Nets' Gerald Wallace takes play to new level in playoffs
No matter how many shots he took in practice and pregame-warm-ups over the course of six months, the shots just weren’t falling for Gerald Wallace.
No matter how many shots he took in practice and pregame warm-ups over the course of six months, shots just weren’t falling for Gerald Wallace.
In Game 1 of the playoffs, it was a different story, as Wallace made his first five shots and scored 14 points. After a regular season that saw him average 7.7 points per game and shoot 39.7 percent, Wallace forgot about that with an offensive performance that was one of his best as a Net.
After showing a reluctance to shoot because of confidence issues, even during Monday’s win over Washington when he was the only starter to play, Wallace showed a more aggressive side with his offense.
“My main thing was to be more aggressive, put more pressure on their defense [and] get in situations where they’ve got to guard,” Wallace said. “They probably didn’t see that in the first four games we played them. It’s probably something new to them. It forced them to do something they didn’t want to do defensively.”
His first shot in Game 1 against the Bulls was a driving finger roll in the first quarter, a transition basket that came after he intercepted a pass from Richard Hamilton. His second shot was a put-back layup off a Brook Lopez miss. That was followed by another transition layup just before halftime and his final two shots were a 3-pointer and another layup.
Wallace made five shots for the first time since going 5-for-12 in Portland on March 27. It also was the ninth time Wallace made five shots, though only three of those games occurred after Dec. 14.
“I am just playing right now,” Wallace said. “This is a totally different season, so I am out here enjoying myself, just playing and trying to have fun right now. You know I am not ready to go home right now, so my main thing is to leave it all out on the court.”
However, even if Wallace did not produce offensively, his aggressiveness on defense would have been sufficient. Wallace had two blocked shots and a highlight moment when he leapt and caught the ball after it left Jimmy Butler’s hand.
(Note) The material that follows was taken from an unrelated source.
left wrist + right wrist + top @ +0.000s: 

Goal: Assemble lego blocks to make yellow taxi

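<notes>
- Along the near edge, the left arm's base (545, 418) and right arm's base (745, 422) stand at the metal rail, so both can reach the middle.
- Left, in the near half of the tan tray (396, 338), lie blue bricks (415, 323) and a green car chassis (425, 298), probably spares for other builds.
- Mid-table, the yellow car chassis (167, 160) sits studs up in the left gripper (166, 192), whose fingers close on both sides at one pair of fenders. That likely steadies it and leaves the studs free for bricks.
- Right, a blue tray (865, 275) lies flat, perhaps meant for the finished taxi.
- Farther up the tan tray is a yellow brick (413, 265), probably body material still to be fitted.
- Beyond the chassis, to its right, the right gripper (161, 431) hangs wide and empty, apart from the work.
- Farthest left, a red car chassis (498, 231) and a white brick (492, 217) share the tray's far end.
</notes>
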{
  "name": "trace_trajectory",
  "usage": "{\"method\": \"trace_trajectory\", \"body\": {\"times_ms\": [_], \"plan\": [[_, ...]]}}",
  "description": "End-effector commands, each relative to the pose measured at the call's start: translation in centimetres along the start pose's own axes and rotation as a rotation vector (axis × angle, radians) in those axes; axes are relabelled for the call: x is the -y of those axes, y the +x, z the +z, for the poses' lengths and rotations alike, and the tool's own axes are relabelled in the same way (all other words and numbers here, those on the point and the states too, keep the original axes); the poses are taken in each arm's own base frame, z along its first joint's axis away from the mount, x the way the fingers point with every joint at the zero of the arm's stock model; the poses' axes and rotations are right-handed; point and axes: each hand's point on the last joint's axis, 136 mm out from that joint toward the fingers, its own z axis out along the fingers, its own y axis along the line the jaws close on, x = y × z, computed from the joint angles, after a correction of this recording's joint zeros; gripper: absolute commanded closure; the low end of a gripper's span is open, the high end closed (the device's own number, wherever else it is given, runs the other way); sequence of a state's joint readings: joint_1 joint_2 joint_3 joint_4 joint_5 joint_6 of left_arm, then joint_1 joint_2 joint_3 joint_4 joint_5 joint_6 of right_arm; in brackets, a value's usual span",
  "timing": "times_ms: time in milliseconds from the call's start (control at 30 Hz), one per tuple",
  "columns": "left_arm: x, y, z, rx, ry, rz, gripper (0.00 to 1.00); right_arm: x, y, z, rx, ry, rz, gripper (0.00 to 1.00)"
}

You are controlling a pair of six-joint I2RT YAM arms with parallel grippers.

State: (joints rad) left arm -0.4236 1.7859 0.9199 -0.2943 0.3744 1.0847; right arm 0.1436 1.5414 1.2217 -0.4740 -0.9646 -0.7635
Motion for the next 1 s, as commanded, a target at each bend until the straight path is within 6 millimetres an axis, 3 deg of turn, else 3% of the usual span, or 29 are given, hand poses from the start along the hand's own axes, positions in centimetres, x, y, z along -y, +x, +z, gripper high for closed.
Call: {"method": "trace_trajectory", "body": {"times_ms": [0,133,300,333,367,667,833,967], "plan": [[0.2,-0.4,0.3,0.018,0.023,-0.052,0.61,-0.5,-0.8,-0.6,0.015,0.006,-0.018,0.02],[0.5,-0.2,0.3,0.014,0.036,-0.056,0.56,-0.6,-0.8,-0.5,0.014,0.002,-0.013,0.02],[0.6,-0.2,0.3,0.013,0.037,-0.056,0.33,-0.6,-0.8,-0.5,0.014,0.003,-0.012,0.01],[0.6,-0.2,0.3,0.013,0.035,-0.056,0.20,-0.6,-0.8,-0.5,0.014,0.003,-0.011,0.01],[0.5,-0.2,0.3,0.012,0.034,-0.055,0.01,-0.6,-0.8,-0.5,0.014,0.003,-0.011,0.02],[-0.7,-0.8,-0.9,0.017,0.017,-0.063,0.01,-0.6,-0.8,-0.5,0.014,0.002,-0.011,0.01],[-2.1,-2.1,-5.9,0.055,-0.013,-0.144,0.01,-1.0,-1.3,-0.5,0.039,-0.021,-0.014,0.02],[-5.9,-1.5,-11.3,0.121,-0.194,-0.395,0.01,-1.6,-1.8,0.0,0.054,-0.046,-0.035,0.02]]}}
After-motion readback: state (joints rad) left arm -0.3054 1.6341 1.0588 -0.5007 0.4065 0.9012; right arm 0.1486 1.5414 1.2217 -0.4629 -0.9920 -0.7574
If the category of mid-air steals existed, it would have gone as that. Instead it was a blocked shot. It was the defense that stood out for interim head coach P.J. Carlesimo, especially after watching him hold Luol Deng to 3-for-11 shooting.
“He could’ve had zero points and been one of our two or three best players,” Carlesimo said.
“That’s what we need him to do,” Lopez said. “That’s what we know he’s capable of. He’s always going to be an energy guy and when he’s playing like that, he takes us to another level.”
Another level of play was on display Saturday night and although the rigors of a long playoff game made Wallace tired, it was the good kind of tired.
“I’m tired right now,” Wallace said. “That’s how you’re supposed to feel after a playoff game — tired, sore.”